* _EXERCISE DETAILS_
Your output should be the complete listing, word for word, with no pictures in it.

* _EXERCISE DATA_
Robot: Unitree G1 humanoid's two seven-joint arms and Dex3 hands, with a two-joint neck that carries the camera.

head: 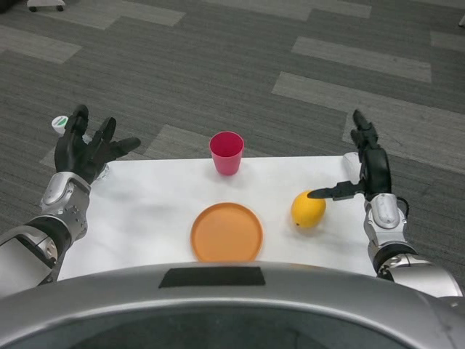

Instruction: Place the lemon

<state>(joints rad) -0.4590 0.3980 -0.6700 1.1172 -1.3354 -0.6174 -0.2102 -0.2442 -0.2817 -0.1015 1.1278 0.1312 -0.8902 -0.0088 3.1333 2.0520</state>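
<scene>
Lemon [308, 209] sits on the bench [145, 211] near its right edge, just right of the orange plate [227, 232] at the front edge; pink cup [227, 153] upright at the far edge. Right hand [367, 171] empty, fingers apart, one finger pointing over the lemon, contact unclear. Left hand [87, 149] spread wide and empty over the far left corner.

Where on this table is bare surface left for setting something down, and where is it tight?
Bare white table stretches from the left hand to the orange plate, and between the pink cup and the lemon. The plate itself holds nothing. It is tight at the right edge, where the right hand reaches over the lemon.
</scene>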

* _RESPONSE TO THE TASK_
Robot: Unitree G1 humanoid's two seven-joint arms and Dex3 hands, with a two-joint neck that carries the camera.

head: 

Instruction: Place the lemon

<state>(joints rad) -0.4590 0.3980 -0.6700 1.1172 -1.3354 -0.6174 -0.2102 -0.2442 -0.2817 -0.1015 1.1278 0.1312 -0.8902 -0.0088 3.1333 2.0520</state>
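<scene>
Lemon [308, 209] sits on the bench [145, 211] near its right edge, just right of the orange plate [227, 232] at the front edge; pink cup [227, 153] upright at the far edge. Right hand [367, 171] empty, fingers apart, one finger pointing over the lemon, contact unclear. Left hand [87, 149] spread wide and empty over the far left corner.

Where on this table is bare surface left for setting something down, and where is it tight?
Bare white table stretches from the left hand to the orange plate, and between the pink cup and the lemon. The plate itself holds nothing. It is tight at the right edge, where the right hand reaches over the lemon.
</scene>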

The exercise has been answered in full.